The heart has an intelligence all of its own and emits the largest electromagnetic field, which interacts with the environment and with others. When the heart and mind are in complete coherence it gives you that intuitive sixth-sense about people, places, and decisions. But we so often bypass its signals and operate solely from our head driven by our conditioning, beliefs and even our fears.
This technique provides Mindfulness meditation which allows you the space for self-acceptance, awareness and compassion. During the process of self-inquiry you will be guided to listen intuitively to your Soul’s true essence so you can become aligned to its truth and ultimate destiny.
We achieve this with the 5d process of Appreciative Inquiry based on the findings of David Copperider, but these questions are designed to turn you inwards, upwards and outwards.
We’ll look inwards with questions such as, what do you imagine is most loveable about you? What don’t you show about yourself to others? What do you avoid others seeing in you?
We’ll then focus on looking outwards with questions about the future such as, if you could do what you just described more often what might be possible as you look into the future?
We will then proceed to look upwards, for example, if your Soul has a voice what would it say to you right now in this moment? What does your Soul wish for you to experience more of?

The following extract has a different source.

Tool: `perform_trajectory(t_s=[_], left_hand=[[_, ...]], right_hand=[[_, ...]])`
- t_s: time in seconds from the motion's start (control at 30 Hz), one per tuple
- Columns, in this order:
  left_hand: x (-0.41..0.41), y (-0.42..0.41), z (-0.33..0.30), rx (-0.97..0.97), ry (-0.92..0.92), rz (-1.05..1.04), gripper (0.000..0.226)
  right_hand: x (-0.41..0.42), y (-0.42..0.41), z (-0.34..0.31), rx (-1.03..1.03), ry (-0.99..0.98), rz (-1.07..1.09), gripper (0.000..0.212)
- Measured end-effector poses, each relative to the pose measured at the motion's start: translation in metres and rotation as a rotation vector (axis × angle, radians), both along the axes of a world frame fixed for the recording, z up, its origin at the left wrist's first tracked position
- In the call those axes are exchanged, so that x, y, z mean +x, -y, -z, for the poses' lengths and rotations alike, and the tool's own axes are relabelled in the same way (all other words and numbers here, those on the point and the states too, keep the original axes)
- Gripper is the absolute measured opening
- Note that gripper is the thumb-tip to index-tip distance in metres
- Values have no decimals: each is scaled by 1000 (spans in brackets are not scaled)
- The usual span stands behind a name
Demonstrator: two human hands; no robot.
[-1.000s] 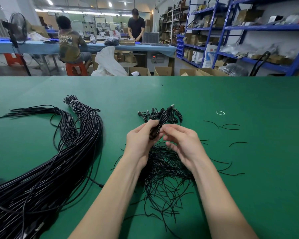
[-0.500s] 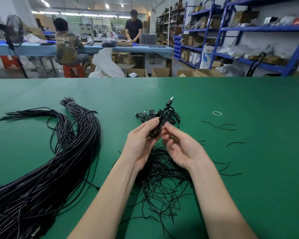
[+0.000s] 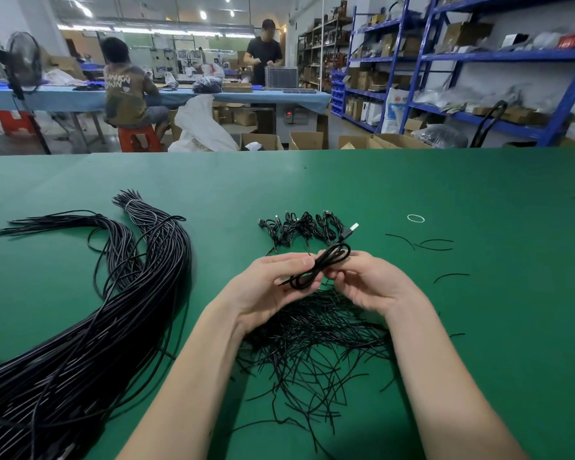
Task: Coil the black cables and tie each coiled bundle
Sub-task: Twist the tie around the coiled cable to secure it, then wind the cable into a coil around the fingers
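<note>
Both hands together above green table (image 3: 478, 194). Left hand (image 3: 266, 287) and right hand (image 3: 369, 283) pinched coiled USB cable (image 3: 319, 267), plug end up-right. Loose tie wires (image 3: 312, 343) piled beneath. Finished coils (image 3: 299, 227) beyond. Long cable bundle (image 3: 113, 293) lay left.

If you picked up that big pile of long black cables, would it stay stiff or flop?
Probably flop: the long black cables already curve loosely across the green table. Likely heavy, since there are so many. Loose strands might slip out; only one end looks tied.
</note>
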State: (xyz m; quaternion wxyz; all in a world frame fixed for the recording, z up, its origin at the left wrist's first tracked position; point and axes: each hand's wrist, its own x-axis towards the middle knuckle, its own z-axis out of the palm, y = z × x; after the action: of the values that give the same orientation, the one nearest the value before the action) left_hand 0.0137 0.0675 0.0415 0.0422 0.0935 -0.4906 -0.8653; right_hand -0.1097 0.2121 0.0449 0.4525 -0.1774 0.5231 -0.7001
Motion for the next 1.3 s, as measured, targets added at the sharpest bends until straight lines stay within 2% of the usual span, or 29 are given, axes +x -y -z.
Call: perform_trajectory(t_s=[0.13,0.2,0.27,0.37,0.5,0.63,0.73,0.8,0.87,0.93,0.97,1.07,1.23,1.3], left_hand=[[-3,2,4,-62,50,-39,14],[-5,-1,5,-100,44,-31,15],[-6,-7,5,-138,32,-8,17],[-8,-14,4,-204,17,-24,20],[-8,-14,4,-318,36,-155,5],[-9,-14,5,-460,45,-285,2],[-13,-16,10,-575,61,-405,2],[-14,-17,15,-591,78,-500,2],[-15,-14,18,-526,94,-575,2],[-14,-7,20,-408,125,-646,6],[-15,-3,19,-345,140,-680,8],[-17,5,18,-203,157,-765,6],[-18,2,19,-54,83,-786,12],[-19,-2,18,-22,59,-772,17]], right_hand=[[-33,11,-17,289,-357,-255,39],[-47,18,-38,463,-571,-399,40],[-52,24,-62,619,-713,-562,30],[-47,36,-91,826,-796,-737,3],[-42,65,-107,1025,-1003,-755,13],[-25,90,-118,1216,-1224,-699,4],[-8,105,-122,1368,-1349,-768,12],[7,114,-119,1415,-1498,-792,15],[21,118,-113,1332,-1746,-679,19],[33,117,-105,1131,-1989,-397,16],[38,114,-101,1029,-2029,-276,20],[47,101,-85,820,-1995,-66,29],[42,77,-53,544,-1792,178,3],[39,66,-41,455,-1693,263,9]])
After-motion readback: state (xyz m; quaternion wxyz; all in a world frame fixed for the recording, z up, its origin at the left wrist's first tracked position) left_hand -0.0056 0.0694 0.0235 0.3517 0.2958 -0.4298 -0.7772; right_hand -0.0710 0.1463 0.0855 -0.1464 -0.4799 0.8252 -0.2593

We’ll then do a heart opening healing …
The heart opening healing is a deep healing where the practitioner energetically opens the heart chakra and allows for more self compassion and unconditional love to enter into the client’s heart space.
It can be an intensely emotional and powerful experience breaking down barriers which are often called a ‘heart wall’ or ‘heart cage’- we build these metaphorically around our heart to protect ourselves from disappointments, hurts, rejection etc.
“Happiness is a private club that will not let me enter.”
The final words of American journalist Leanita McClain, written after a life-long struggle of childhood desolation, and adult workplace struggles fuelled by both internal turmoil and unforgiving prejudice.
For many, McClain’s words are a painful and haunting identifier of the struggle to find happiness and inner peace. We learn to view happiness as this evasive “private club.” One that may seem to let others have free, unrestricted access while it evades us no matter what we do.
In our darkest times, we quickly learn how easy it is to highlight your flaws when something goes wrong. We learn how easy it is to pick at your wounds and scars and point out how ugly they seem instead of finding reasons to love ourselves despite the darkness.
The fight for emotional peace may be a challenge for more people than one might realize. In fact, the World Health Organization (WHO) reports that as many as 300 million people across all ages struggle with depression. Other estimates about depression reach as high as 350 million.
For those who constantly find themselves battling waves of sadness and desolation, Soul Truth might be the promising holistic solution they’ve been searching for. Soul Truth, a type of holistic therapy developed by A M Mayers, has roots stemming from Positive Psychology. Similar to the 5-D Cycle of Appreciative Inquiry by David L. Copperider, Soul Truth takes it a bit further to specify its approach towards positive healing. Copperrider’s approach focuses on communities and organizations whereas Mayers’ approach hones in on mental health. As Jon Townsin puts it, “An appreciative approach is a philosophy, not a technique.” Soul Truth, alternatively, has a very specific method for a spin on positive therapy.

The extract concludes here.